Closed ajs6f closed 6 years ago
Yes, it is. I'll have to dig it up but we've run into this because the stock Centos7 is a MariaDB 5.5 whereas Ubuntu is 5.7. Therein lives the issue. That or the huge possible indexes from our Gemini table schema.
Linking ansible-role-crawyfish issue #2
Ok, so bumping MySQL on the fly should get past this, eh? Trying....
Anyone know if 5.6 solves this, or if I have to go ATW to 5.7?
Looks like it is still a problem with 5.6. HOWEVER, it looks like you can get around the limitation with some configuration flags.
Nice catch, @seth-shaw-unlv ! I am trying with MariaDB 10.0, and if I can't bang it out, I'll try with 10.1.
I think I just hit this because MariaDB 10.0 uses SysV init
on CentOS7, trying their workaround.
Aaaaand, it turns out to actually be easier to just upgrade past 10.1.8, when MariaDB started using systemd
.
Okay, using MariaDB 10.2 and with a fix for a problem with the package I was able to get past this. So far. I'm not sure what to contribute back to CLAW, though-- I guess we have to be honest and say you just can't do this on stock CentOS7? Or should we try to mung the Gemini schema when installing to CentOS (which sounds horrible and unmaintainable)? Or will some kind of new hash-based design (as mentioned in the abovelinked ticket) obviate the need to upgrade?
@ajs6f @DigitLib
It doesn't look like anyone is tackling a Gemini revision to resolve this issue anytime soon and @ajs6f moved forward with a Maria 10.2 install. @DigitLib, would you have any objections to the claw-playbook installing Maria 10.2 by default on CentOS?
I think I have a revised playbook working with Maria 10.2 that I'm putting through a full rebuild right now. I can issue a PR for more community review/discussion once I confirm it works and if you two think this is a good idea.
It sounds reasonable to me. TBC, I may have some trouble selling 10.2 locally (I know, but we're pretty slow-moving here, and often for good reason) but that's my problem, not CLAW's problem.

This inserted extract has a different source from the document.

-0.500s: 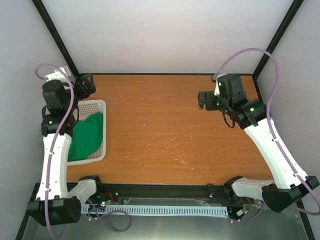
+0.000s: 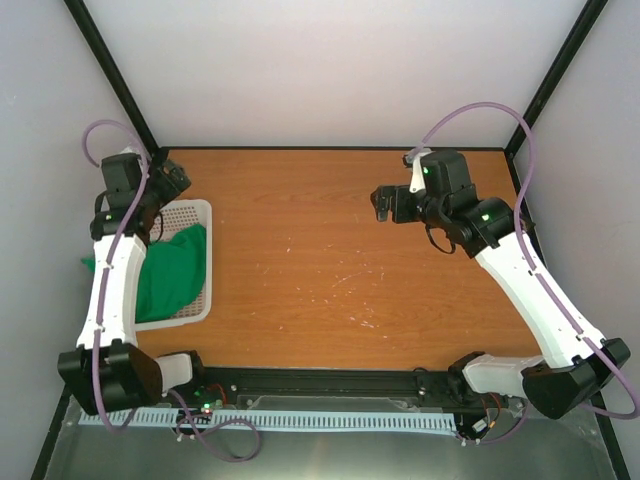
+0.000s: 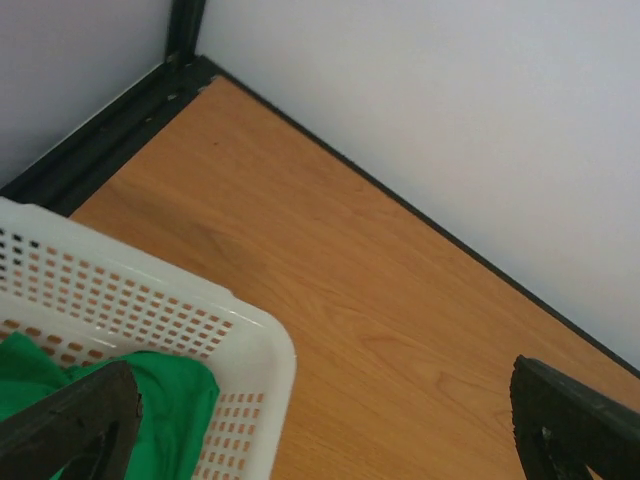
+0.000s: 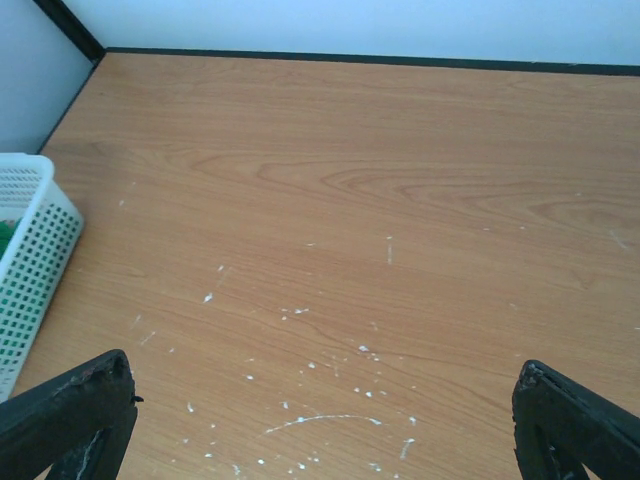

But I feel like we might be losing sight of an idea (not sure whose, maybe @DiegoPino ?) to move to a hashed form of the URIs (which could let us shrink the column length)? Not saying we should prefer that, just that I don't want to lose that thread because of my site's conservative deployment policies.
TB even more C, definitely let's have the PR ( I will test using CentOS Vagrant).
@seth-shaw-unlv @ajs6f since i did not get any positive feedback (or a postcard or a beer) to do so when I suggested the index alter and hash I though it was not a thing you all wanted. But i can for sure refactor that, i wrote a service that does that (in node.js, rocksdb long story) so can just copy that logic if you all care. Personally, i think refactor is needed even if this all passes, such long indexes are never fast when you reach a few Mill. urls.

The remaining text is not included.